Je travaille ici jour et nuit à mériter la vôtre. Si vous savez ce qui se passe dans la république comique, vous me ferez grand plaisir de me le mander, car j’ai extrêmement envie de prendre de justes mesures pour que Mariamne soit jouée cet hiver. On dit qu’Inès est furieusement enlaidie sur le papier. La joue-t-on encore ? La rejouera-t-on cet hiver ? Crébillon n’a-t-il point quelque échafaud à faire représenter pour la Saint-Martin ? Instruisez-moi de tout cela, et aimez-moi comme je vous aime. Adieu.



96. — À M. DE MONCRIF[2].

À la Rivière, ce 23 septembre.

Je viens d’écrire à M. d’Argenson sur ses sceaux[3]. Je vous suis infiniment obligé de l’attention que vous avez eue de me mander une nouvelle aussi intéressante pour moi. Vous me donnez tous les jours des preuves de votre amitié, qui augmentent ma reconnaissance, mais qui ne peuvent pas augmenter mon goût pour vous.
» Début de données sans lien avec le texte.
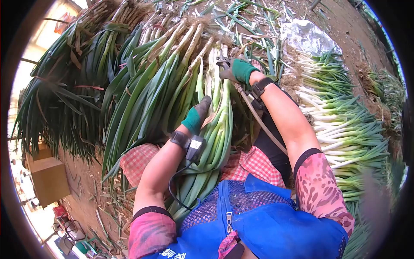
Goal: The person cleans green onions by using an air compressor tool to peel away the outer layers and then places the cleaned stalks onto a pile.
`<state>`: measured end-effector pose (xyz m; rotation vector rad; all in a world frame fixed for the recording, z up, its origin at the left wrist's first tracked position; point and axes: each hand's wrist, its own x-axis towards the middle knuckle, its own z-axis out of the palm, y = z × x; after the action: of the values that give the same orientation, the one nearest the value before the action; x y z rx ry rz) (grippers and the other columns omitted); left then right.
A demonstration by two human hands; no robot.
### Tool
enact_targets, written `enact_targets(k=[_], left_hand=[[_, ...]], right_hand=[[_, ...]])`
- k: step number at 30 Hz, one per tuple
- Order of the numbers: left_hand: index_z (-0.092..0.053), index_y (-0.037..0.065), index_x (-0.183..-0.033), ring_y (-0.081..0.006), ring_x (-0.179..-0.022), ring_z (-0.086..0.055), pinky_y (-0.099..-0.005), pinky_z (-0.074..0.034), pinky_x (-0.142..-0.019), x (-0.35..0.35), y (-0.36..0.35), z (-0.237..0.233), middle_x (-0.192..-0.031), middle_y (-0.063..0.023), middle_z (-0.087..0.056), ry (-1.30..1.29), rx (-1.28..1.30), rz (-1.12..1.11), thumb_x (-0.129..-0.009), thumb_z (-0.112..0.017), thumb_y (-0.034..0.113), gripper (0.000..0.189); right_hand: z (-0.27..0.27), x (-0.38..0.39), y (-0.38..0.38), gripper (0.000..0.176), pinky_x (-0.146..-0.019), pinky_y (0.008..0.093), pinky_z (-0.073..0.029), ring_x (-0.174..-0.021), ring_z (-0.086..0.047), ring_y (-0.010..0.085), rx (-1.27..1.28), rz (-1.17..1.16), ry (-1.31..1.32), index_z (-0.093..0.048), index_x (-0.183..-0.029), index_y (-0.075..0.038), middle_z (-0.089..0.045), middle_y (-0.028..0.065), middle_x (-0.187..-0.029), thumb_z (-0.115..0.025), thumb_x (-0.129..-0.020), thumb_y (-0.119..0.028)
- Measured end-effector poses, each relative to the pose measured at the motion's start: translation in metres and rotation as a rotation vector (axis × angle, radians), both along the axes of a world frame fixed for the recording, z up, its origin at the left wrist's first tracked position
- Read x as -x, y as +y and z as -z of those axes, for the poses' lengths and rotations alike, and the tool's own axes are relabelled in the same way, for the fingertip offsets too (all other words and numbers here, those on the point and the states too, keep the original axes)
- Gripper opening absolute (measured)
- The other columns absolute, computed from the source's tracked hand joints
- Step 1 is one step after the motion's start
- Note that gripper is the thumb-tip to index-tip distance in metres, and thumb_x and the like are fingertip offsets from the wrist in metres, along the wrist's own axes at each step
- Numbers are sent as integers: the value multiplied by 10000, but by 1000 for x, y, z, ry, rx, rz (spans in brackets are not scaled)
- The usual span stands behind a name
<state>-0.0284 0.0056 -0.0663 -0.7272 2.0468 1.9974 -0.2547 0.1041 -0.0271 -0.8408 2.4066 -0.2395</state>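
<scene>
Just off centre at 10 o'clock, the left hand lies against long green onions running from 12 toward 6 o'clock, hidden fingers leaving its grip unclear. Toward 1 o'clock, the right hand grasps a hose-fed tool, probably best aimed along well-steadied onions, clear of the left hand.
</scene>
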Motion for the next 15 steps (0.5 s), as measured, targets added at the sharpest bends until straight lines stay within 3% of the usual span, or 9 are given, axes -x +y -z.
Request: enact_targets(k=[2, 5, 7, 9, 11, 12, 15], left_hand=[[-534, 35, -1310, -254, -959, -638, -366, -494, -872, -2, -3, 16, -1069, -156, -667, 62, 111, 22, -1047, -435, 299, 386], [-678, -30, -1082, -142, -800, -600, -326, -499, -758, 3, -3, 2, -931, -73, -693, -6, -59, -130, -963, -535, 519, 580], [-665, -33, -1092, -239, -834, -640, -357, -502, -796, 6, -36, 26, -944, -165, -697, -141, 118, 30, -902, -601, 552, 619], [-651, -24, -1114, -342, -943, -665, -398, -510, -867, 5, -53, -1, -1008, -253, -683, -91, 604, 18, -859, -643, 542, 621], [-619, -23, -1156, -389, -1053, -638, -438, -497, -933, -2, -67, -11, -1087, -275, -664, -48, 1034, -209, -830, -674, 499, 618], [-603, 6, -1193, -383, -1056, -639, -458, -497, -935, -3, -78, 0, -1103, -249, -666, -105, 1115, -222, -809, -702, 438, 587], [-611, 46, -1208, -384, -1070, -632, -470, -497, -935, -8, -86, 9, -1130, -228, -665, -438, 993, 220, -806, -704, 388, 536]], right_hand=[[-29, -20, 8, 547, -891, 457, -531, -995, -659, 424, 37, -109, -46, -596, -1291, -134, -667, 244, -1135, -579, -822, -415], [-33, -55, 17, 539, -870, 467, -537, -983, -656, 412, -36, -211, -69, -522, -1355, -203, -668, 222, -1121, -554, -841, -363], [-27, -74, 34, 550, -855, 471, -533, -999, -648, 416, -36, -291, -56, -541, -1317, -138, -660, 241, -1106, -599, -821, -370], [-49, -99, 53, 573, -834, 479, -529, -971, -648, 426, 117, -193, -61, -554, -1269, -70, -655, 263, -1082, -647, -793, -376], [-37, -111, 66, 608, -823, 490, -526, -949, -647, 442, 212, -175, -26, -542, -1240, -18, -653, 282, -1048, -674, -789, -404], [-34, -116, 72, 640, -813, 497, -526, -936, -649, 452, 248, -158, -28, -531, -1223, 21, -653, 300, -1026, -684, -791, -426], [-31, -123, 84, 712, -834, 503, -514, -975, -635, 464, 203, -156, -64, -471, -1261, 49, -636, 328, -1046, -695, -801, -445]])
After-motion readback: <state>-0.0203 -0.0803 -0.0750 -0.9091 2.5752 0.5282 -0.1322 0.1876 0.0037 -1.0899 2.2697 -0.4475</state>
J’ai envoyé Mariamne à Mlle  Lecouvreur. Elle m’a dit que vous souhaitiez être à la lecture au foyer de la Comédie. Je vous remercie de tout mon cœur de ce que vous voulez bien l’entendre. Ce n’est qu’une ébauche imparfaite ; les vers ne sont point faits, et cela ne vous fera pas grand plaisir ; mais vous m’en ferez beaucoup de me dire votre avis et de me mander l’effet que vous croyez qu’elle fera, lorsqu’elle sera travaillée. Je vous supplie de m’envoyer la critique d’Inès, dont vous me parlez. Adieu, mon cher ami ; je vous aime de tout mon cœur.

  1. C’est le comte d’Argenson, deuxième fils de Marc-René d’Argenson. Il avait été un des camarades de Voltaire au collège Louis-le-Grand.
  2. Éditeurs, de Cayrol et François.
  3. Le 20 septembre, le comte d’Argenson avait été nommé chancelier du duc d’Orléans.